Establishing Foreign Key Relationships

We’ve successfully established relationships between two nodes that have interrelated information, namely our Post and File nodes, through the ___NODE suffix in our gatsby-node.js file. But we also need to draw similar referential relationships between Post and Author nodes so that we can generate author pages listing the blog posts they’ve contributed. In order to link those two nodes together, we need to establish a foreign key relationship.

The quickest way to establish such a relationship is to customize the GraphQL schema to account for the association between the Post and Author types. Through an implementation of the createSchemaCustomization API, you can define how a node’s data structures look and, in the process, link a node to other nodes to establish a relationship.

Add the following createSchemaCustomization function to the bottom of the source plugin’s gatsby-node.js file:

exports.createSchemaCustomization = ({ actions }) => {
  const { createTypes } = actions
  createTypes(`
    type Post implements Node {
      id: ID!
      slug: String!
      description: String!
      imgUrl: String!
      imgAlt: String!
      # Create relationships between Post and File nodes 
      # for optimized images.
      remoteImage: File @link 
      # Create relationships between Post and Author nodes.
      author: Author @link(from: "author.name" by: "name") 
    }
    type Author implements Node {
      id: ID!
      name: String!
    }`
  )
}

We ask Gatsby to find a remoteImage field within Post nodes and link that field to a File node using the identifier in the File node.

We create an Author node type by instructing Gatsby to link together author.name on the Post node and name on an arbitrary Author node in the Author type. As you can see, we can use this name field or any arbitrary field to link these node types together, as opposed to an id.

Because we’ve now established the relationship between Post nodes and File nodes at the schema level rather than upon node creation, which is more brittle, we can remove the ___NODE suffix from the gatsby-node.js file and rely instead on this schema customization. Here is the complete version of our source plugin’s gatsby-node.js file:

const { ApolloClient } = require("apollo-client")
const { InMemoryCache } = require("apollo-cache-inmemory")
const { split } = require("apollo-link")
const { HttpLink } = require("apollo-link-http")
const { WebSocketLink } = require("apollo-link-ws")
const { getMainDefinition } = require("apollo-utilities")
const fetch = require("node-fetch")
const gql = require("graphql-tag")
const WebSocket = require("ws")
const { createRemoteFileNode } = require(`gatsby-source-filesystem`)
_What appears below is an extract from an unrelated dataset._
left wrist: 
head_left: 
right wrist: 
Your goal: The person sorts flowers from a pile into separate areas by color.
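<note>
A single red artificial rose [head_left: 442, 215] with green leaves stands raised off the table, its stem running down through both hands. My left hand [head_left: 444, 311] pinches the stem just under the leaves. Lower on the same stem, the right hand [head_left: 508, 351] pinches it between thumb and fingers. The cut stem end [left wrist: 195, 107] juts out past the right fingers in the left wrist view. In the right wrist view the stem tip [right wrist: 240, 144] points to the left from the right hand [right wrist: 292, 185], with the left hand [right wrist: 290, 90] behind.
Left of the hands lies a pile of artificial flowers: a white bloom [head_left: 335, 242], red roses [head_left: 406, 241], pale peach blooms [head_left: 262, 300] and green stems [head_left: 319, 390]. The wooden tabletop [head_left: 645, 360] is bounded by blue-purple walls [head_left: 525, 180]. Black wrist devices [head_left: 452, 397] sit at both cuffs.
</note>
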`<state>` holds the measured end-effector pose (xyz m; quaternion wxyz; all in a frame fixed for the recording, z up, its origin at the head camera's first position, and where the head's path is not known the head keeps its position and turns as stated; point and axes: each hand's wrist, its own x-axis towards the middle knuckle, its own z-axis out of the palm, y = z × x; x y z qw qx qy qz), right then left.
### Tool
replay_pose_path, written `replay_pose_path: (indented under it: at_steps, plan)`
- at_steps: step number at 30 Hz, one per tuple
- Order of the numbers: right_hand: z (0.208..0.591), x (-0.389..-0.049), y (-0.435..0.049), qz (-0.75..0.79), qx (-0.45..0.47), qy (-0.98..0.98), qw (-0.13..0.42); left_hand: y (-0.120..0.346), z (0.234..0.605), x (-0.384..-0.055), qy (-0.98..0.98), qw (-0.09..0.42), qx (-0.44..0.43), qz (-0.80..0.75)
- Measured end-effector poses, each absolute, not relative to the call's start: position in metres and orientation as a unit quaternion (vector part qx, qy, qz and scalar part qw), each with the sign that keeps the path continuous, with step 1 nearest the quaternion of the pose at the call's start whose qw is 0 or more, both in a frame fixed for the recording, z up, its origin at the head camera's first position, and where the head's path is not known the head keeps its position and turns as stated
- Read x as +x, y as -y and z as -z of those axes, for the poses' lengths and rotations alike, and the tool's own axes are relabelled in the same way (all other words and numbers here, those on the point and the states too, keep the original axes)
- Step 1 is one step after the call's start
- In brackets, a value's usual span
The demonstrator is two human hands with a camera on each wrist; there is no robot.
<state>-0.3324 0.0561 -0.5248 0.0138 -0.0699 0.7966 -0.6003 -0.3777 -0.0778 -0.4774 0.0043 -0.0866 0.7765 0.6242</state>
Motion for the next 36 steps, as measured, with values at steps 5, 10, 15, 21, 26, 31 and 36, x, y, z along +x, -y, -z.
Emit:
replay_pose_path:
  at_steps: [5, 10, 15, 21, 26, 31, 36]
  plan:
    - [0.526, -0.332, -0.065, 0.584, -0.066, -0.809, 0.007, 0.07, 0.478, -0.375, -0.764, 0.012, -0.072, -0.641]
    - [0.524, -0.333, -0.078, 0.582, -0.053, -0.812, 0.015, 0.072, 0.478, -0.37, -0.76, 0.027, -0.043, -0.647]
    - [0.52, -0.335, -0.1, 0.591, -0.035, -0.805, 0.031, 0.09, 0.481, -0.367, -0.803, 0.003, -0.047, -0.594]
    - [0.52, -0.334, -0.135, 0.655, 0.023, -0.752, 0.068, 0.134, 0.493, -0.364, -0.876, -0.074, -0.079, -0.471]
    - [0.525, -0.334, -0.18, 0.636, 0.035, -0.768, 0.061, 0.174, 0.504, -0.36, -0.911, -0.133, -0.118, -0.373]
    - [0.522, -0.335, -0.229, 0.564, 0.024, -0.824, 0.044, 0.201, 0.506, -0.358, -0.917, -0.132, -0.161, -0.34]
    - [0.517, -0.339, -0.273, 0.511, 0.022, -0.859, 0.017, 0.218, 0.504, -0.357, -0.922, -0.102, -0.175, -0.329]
const POST_NODE_TYPE = `Post`
const AUTHOR_NODE_TYPE = `Author`

const client = new ApolloClient({
  link: split(
    ({ query }) => {
      const definition = getMainDefinition(query)
      return (
        definition.kind === "OperationDefinition" &&
        definition.operation === "subscription"
      )
    },
    new WebSocketLink({
      uri: `ws://gatsby-source-plugin-api.glitch.me/`,
      options: {
        reconnect: true,
      },
      webSocketImpl: WebSocket,
    }),
    new HttpLink({
      uri: `https://gatsby-source-plugin-api.glitch.me/`,
      fetch,
    })
  ),
  cache: new InMemoryCache(),
})

exports.sourceNodes = async ({
  actions,
  createContentDigest,
  createNodeId,
  getNodesByType,
}) => {
  const { createNode } = actions

  const { data } = await client.query({
    query: gql`
      query {
        posts {
          id
          description
          slug
          imgUrl
          imgAlt
          author {
            id
            name
          }
        }
        authors {
          id
          name
        }
      }
    `,
  })

  // Recurse through data and create Gatsby nodes.
  data.posts.forEach(post =>
    createNode({
      ...post,
      id: createNodeId(`${POST_NODE_TYPE}-${post.id}`),
      parent: null,
      children: [],
      internal: {
        type: POST_NODE_TYPE,
        content: JSON.stringify(post),
        contentDigest: createContentDigest(post),
      },
    })
  )

  data.authors.forEach(author =>
    createNode({
      ...author,
      id: createNodeId(`${AUTHOR_NODE_TYPE}-${author.id}`),
      parent: null,
      children: [],
      internal: {
        type: AUTHOR_NODE_TYPE,
        content: JSON.stringify(author),
        contentDigest: createContentDigest(author),
      },
    })
  )

  return
}

exports.onCreateNode = async ({
  node, // i.e. the just-created node
  actions: { createNode },
  createNodeId,
  getCache,
}) => {
  if (node.internal.type === POST_NODE_TYPE) {
    const fileNode = await createRemoteFileNode({
      // The remote image URL for which to generate a node.
      url: node.imgUrl,
      parentNodeId: node.id,
      createNode,
      createNodeId,
      getCache,
    })
    if (fileNode) {
      node.remoteImage = fileNode.id 
    }
  }
}

exports.createSchemaCustomization = ({ actions }) => { 
  const { createTypes } = actions
  createTypes(`
    type Post implements Node {
      id: ID!
      slug: String!
      description: String!
      imgUrl: String!
      imgAlt: String!
      # Create relationships between Post and File nodes 
      # for optimized images.
      remoteImage: File @link
      # Create relationships between Post and Author nodes.
      author: Author @link(from: "author.name" by: "name")
    }
    type Author implements Node {
      id: ID!
      name: String!
    }`
  )
}

Remove the aforementioned suffix.

Add schema customization.

Now, thanks to these foreign key relationships, we can issue the following query in GraphiQL to get a post’s author and a post’s remote image as part of the allPost query as opposed to in separate queries:

{
  allPost {
    edges {
      node {
        id
        author {
          name
        }
        remoteImage {
          id
        }
      }
    }
  }
}

The result of this query is shown in Figure 9-4.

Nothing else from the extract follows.